I feel so tired after half a day of work, never mind working a full day. After a couple of weeks of this, when i get home, i have no energy left for anything. Even things I usually enjoy.
Everything feels like a drag at that point and I can’t seem to do anything to improve this.
Doing this for a few more months usually ends up with me having to quit my job or i will get so tired and sick I can’t do anything anymore.
How to deal with this?
Yeah. That’s often something I also have difficulties with.
I can deal with working, or I can do chores, cook, administration and keeping home.
But i can’t seem to do both.
If I’m working full time, I just don’t have the energy left to deal with these tasks. Which also quickly drops my energy further as now I’m eating less healthy, not keeping up with bills and living in a messy environment.
It’s hard to deal with. I’m lucky I can still last some time without working, but it won’t last forever. A few months at most.
Yes this is how I feel. I could keep on top of one or the other but with both it ends up half assing all around.
Ever find a way to deal with this?
Is it just that I’m unable to work as much as other people and should reduce my hours (not really easy though)
Or am I doing the wrong things, losing too much energy because of certain tasks or masking too much or something?
It’s so difficult to tell. And when you feel like all energy is used up, I’m no longer making good decisions at that point. So easy to waste time on useless stuff then.

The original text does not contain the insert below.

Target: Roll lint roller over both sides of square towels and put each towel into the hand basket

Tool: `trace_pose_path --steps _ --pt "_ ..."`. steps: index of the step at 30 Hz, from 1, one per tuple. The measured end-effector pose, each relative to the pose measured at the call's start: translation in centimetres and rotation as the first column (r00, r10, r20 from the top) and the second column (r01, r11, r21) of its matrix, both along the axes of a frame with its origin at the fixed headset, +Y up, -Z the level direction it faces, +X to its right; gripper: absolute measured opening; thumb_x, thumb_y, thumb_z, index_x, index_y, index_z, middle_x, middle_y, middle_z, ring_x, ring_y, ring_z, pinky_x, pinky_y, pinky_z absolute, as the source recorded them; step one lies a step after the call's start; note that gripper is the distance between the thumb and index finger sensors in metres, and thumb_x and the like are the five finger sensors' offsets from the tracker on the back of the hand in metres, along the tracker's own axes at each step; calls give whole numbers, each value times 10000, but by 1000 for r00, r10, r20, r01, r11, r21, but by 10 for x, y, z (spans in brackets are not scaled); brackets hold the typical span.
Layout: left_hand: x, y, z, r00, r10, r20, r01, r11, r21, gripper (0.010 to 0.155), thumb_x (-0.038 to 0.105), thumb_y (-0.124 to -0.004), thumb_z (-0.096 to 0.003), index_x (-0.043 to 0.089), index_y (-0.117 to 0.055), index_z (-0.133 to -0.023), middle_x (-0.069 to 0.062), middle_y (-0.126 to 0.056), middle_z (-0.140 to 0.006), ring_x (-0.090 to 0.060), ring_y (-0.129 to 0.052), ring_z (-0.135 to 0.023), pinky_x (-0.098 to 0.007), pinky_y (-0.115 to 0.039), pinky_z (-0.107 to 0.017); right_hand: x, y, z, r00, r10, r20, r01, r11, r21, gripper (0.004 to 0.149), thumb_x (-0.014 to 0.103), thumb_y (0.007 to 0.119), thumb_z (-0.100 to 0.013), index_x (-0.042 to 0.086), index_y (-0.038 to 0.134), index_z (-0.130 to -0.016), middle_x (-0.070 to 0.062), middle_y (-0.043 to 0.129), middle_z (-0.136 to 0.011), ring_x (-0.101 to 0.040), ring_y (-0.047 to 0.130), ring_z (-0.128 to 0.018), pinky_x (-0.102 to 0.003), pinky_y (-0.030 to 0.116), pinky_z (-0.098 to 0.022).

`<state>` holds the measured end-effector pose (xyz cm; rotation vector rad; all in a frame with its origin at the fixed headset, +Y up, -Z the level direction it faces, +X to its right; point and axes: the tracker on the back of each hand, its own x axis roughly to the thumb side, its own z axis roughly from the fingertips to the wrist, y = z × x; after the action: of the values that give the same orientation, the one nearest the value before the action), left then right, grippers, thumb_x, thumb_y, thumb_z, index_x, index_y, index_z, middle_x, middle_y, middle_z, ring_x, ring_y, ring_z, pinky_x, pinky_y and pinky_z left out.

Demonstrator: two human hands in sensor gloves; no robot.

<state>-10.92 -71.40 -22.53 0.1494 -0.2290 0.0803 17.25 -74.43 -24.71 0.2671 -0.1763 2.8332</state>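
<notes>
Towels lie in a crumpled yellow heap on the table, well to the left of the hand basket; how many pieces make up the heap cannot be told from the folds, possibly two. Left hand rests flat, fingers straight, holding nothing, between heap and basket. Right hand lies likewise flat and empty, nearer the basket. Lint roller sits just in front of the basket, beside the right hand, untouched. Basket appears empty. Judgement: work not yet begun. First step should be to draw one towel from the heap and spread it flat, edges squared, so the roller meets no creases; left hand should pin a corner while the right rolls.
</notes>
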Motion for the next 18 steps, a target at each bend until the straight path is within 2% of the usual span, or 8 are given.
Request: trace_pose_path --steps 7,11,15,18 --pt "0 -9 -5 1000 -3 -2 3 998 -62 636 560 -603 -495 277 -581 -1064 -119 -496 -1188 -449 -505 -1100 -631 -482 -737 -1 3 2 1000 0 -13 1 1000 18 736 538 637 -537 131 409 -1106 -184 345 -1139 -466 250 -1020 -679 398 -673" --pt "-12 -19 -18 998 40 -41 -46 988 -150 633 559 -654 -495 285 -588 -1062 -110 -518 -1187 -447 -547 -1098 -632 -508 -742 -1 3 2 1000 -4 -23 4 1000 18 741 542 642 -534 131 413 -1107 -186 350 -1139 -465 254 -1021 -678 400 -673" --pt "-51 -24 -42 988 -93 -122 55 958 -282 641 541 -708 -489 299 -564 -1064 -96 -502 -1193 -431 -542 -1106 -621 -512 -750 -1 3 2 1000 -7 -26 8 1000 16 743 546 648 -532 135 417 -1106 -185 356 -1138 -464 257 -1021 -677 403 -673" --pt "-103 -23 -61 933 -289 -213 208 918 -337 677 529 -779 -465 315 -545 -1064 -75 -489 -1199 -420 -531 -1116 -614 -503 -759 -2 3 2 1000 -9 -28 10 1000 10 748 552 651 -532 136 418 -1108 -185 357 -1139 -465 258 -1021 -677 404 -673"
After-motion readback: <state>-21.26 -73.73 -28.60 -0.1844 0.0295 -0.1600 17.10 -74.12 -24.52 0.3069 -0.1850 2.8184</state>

Can’t say I do. I just muddle through. Prioritize. House a mess. Well to bad at least the bills are paid on time. I make it a point to get one thing done each workday that is not a daily activity (so like making food does not count but clearing dishes out of the sink into the dishwasher or laundry do). then on weekends I try to get get more major things done starting with the most important. Bills due soonest and such. It does not help that businesses have more restrictive hours than ever to talk with someone.

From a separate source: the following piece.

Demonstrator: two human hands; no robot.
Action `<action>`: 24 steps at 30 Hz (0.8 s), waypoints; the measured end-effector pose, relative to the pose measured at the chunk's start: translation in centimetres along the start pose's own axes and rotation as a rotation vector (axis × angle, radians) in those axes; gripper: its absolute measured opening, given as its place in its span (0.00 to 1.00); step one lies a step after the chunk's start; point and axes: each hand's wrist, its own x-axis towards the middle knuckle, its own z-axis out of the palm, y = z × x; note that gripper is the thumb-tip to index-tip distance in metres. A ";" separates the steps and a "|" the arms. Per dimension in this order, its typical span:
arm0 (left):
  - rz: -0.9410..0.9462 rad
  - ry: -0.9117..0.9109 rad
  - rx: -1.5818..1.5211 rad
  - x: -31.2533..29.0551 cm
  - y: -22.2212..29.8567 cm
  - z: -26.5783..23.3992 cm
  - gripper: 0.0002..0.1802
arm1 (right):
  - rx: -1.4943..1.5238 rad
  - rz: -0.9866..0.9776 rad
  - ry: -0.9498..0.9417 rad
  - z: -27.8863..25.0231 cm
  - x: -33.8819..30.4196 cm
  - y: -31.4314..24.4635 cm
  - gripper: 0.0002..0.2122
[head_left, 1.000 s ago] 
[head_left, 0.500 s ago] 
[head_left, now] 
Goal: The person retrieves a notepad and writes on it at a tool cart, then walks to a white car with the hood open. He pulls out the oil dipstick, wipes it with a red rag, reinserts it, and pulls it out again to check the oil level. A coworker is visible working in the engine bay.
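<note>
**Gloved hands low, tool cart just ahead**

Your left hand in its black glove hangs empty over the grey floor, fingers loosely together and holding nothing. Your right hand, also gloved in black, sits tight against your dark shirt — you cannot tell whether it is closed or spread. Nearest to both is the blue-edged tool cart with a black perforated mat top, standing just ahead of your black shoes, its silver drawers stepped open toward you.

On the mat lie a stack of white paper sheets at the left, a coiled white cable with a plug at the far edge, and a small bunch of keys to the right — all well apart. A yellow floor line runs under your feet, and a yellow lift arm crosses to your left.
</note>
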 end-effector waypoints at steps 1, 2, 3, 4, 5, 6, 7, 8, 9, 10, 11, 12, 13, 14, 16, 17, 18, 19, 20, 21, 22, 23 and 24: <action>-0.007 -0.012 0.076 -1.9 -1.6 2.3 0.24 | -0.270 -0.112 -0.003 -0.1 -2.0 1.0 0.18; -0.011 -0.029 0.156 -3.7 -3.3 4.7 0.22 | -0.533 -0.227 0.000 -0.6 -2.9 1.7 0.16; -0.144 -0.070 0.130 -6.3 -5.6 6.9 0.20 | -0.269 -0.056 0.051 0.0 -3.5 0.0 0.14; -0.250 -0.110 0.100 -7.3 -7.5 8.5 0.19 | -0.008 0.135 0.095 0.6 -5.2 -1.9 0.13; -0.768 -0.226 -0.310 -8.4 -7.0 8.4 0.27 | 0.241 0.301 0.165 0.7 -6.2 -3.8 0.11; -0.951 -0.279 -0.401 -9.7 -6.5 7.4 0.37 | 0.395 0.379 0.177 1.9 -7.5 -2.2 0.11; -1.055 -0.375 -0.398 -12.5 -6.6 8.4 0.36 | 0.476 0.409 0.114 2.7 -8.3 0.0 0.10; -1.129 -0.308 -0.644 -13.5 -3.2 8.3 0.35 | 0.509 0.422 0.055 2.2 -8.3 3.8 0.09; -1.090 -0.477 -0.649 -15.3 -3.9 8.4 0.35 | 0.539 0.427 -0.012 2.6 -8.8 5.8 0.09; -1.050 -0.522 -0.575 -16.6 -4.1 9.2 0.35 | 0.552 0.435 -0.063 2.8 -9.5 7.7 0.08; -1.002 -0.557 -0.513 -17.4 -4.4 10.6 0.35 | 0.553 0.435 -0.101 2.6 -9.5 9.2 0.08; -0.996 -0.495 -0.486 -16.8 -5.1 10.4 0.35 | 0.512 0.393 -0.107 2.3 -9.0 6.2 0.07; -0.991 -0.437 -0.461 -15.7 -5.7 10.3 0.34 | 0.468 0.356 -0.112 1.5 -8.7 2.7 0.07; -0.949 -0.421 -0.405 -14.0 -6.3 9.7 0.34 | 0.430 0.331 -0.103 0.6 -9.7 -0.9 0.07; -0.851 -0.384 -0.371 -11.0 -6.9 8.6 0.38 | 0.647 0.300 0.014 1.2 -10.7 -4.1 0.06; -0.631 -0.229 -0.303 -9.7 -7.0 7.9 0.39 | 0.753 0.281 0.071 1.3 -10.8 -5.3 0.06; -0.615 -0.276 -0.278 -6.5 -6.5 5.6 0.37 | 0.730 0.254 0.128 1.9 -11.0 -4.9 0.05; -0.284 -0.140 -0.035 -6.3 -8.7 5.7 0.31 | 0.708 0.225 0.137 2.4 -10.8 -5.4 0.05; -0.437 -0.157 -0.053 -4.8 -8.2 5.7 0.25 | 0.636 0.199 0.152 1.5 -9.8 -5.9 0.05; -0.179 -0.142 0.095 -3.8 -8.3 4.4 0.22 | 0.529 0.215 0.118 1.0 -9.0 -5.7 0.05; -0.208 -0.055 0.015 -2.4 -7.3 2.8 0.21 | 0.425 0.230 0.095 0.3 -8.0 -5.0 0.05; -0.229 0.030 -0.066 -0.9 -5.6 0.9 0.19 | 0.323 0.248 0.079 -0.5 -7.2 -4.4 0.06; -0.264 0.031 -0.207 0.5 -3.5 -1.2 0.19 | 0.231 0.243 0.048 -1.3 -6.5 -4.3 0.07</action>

I think not having time for myself to just think or relax can be one of the most demotivating things to realize.
I understand that I need to work to earn money to survive, but when I’m working, I start having difficulties staying on top of chores and I don’t really have energy left to enjoy what little time remains.

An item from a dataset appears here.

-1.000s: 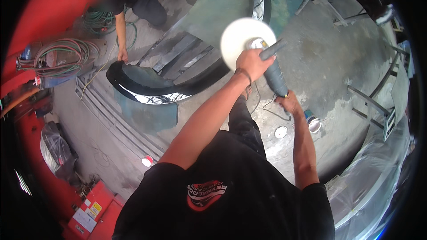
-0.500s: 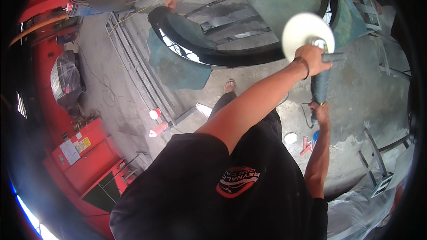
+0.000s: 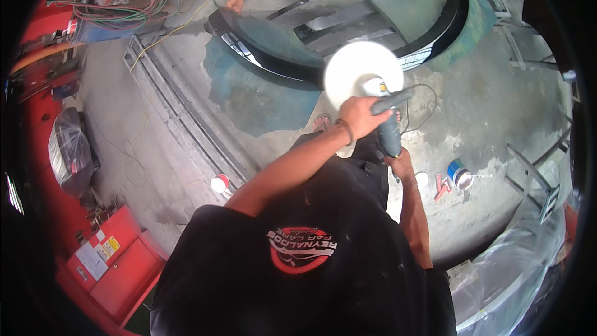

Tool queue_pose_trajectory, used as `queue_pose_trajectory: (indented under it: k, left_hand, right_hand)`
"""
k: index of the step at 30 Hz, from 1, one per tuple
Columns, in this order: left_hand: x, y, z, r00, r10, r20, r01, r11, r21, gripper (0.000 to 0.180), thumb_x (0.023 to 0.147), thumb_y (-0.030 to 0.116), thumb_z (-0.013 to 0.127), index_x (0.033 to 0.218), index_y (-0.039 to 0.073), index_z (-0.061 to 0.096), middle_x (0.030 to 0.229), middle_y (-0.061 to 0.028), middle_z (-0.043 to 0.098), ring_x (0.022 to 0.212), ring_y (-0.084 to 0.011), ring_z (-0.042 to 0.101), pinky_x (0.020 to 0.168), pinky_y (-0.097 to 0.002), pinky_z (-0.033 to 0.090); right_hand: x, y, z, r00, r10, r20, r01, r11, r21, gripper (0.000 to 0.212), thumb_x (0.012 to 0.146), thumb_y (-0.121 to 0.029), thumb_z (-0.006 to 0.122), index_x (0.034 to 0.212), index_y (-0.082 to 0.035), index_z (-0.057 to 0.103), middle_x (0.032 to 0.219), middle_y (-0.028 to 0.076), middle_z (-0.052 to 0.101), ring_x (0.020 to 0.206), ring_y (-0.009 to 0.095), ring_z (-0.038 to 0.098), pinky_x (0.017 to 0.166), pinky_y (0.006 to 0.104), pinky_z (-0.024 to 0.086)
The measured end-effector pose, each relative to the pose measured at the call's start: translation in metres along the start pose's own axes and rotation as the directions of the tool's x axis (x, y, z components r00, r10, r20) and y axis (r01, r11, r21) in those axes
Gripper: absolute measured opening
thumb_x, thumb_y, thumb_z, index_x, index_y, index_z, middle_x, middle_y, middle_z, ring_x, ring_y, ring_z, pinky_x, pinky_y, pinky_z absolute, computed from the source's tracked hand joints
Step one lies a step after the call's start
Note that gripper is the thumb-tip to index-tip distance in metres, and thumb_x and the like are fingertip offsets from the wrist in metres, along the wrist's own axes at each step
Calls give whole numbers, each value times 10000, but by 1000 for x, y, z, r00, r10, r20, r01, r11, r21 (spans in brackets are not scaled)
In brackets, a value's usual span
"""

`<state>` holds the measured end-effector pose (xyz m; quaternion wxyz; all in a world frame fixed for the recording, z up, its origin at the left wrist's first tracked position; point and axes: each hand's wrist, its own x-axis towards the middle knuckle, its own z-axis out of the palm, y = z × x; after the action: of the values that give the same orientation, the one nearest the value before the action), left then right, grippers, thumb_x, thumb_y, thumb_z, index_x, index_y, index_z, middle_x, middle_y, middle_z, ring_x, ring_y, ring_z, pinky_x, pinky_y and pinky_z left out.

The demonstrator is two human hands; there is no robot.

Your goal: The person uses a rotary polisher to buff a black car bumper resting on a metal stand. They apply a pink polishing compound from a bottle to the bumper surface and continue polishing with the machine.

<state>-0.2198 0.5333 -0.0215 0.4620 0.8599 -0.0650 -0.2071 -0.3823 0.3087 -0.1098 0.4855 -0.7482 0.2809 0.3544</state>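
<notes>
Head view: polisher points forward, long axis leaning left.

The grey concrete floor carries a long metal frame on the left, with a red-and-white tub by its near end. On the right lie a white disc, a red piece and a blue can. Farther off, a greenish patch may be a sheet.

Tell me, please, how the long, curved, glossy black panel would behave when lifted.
The glossy panel is probably fairly stiff, because it holds a bowed shape. Its reflecting surface may be slippery. Being long and curved, it might twist if lifted by one end.
</notes>
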Motion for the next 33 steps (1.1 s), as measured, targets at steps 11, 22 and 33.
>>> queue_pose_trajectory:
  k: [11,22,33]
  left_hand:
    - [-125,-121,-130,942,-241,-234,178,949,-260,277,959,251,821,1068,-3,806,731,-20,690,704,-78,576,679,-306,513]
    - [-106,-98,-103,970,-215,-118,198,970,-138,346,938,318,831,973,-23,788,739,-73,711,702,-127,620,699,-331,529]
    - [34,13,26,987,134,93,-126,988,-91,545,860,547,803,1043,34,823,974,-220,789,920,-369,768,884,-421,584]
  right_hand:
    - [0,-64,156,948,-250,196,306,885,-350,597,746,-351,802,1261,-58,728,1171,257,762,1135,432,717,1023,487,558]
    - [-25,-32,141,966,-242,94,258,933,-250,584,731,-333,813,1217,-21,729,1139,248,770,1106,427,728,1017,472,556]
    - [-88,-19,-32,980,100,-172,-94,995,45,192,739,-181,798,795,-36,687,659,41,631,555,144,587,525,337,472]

This quickly turns into exhaustion, depression and whatnot. Which eventually lowers my performance at work until I just have to quit to recover.
When out of a job, I tend to recover decently over a period of a few months. But soon I’ll have bills to pay and no money left, so back to work it is. And the cycle repeats.
Oh my performance is certainly lower but my pay has not kept up with inflation so do my 40, take an hour lunch each day, and muddle through that as well. Exhaustion and depression my wife and I have in spades but its not like its for no reason. Hardships abound. I get ya though. If I was not married im not sure I would be able to keep working steady in this state but I have to keep our health insurance going.